| EXERCISE REQUIREMENTS |
Write out the data below in full, please. Keep every character as given.

DATASET SECTION Block Start

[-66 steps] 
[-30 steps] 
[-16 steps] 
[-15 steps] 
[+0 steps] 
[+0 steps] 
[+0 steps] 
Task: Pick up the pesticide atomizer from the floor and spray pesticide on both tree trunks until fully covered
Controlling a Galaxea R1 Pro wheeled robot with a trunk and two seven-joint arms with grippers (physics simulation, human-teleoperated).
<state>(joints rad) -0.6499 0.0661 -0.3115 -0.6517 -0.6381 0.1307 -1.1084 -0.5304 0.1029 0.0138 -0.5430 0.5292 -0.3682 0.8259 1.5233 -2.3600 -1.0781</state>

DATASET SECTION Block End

| EXERCISE RESULT |
[-66 steps] 
[-30 steps] 
[-16 steps] 
[-15 steps] 
[+0 steps] 
[+0 steps] 
[+0 steps] 
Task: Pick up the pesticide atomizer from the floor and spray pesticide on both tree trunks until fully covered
Controlling a Galaxea R1 Pro wheeled robot with a trunk and two seven-joint arms with grippers (physics simulation, human-teleoperated).
<state>(joints rad) -0.6499 0.0661 -0.3115 -0.6517 -0.6381 0.1307 -1.1084 -0.5304 0.1029 0.0138 -0.5430 0.5292 -0.3682 0.8259 1.5233 -2.3600 -1.0781</state>

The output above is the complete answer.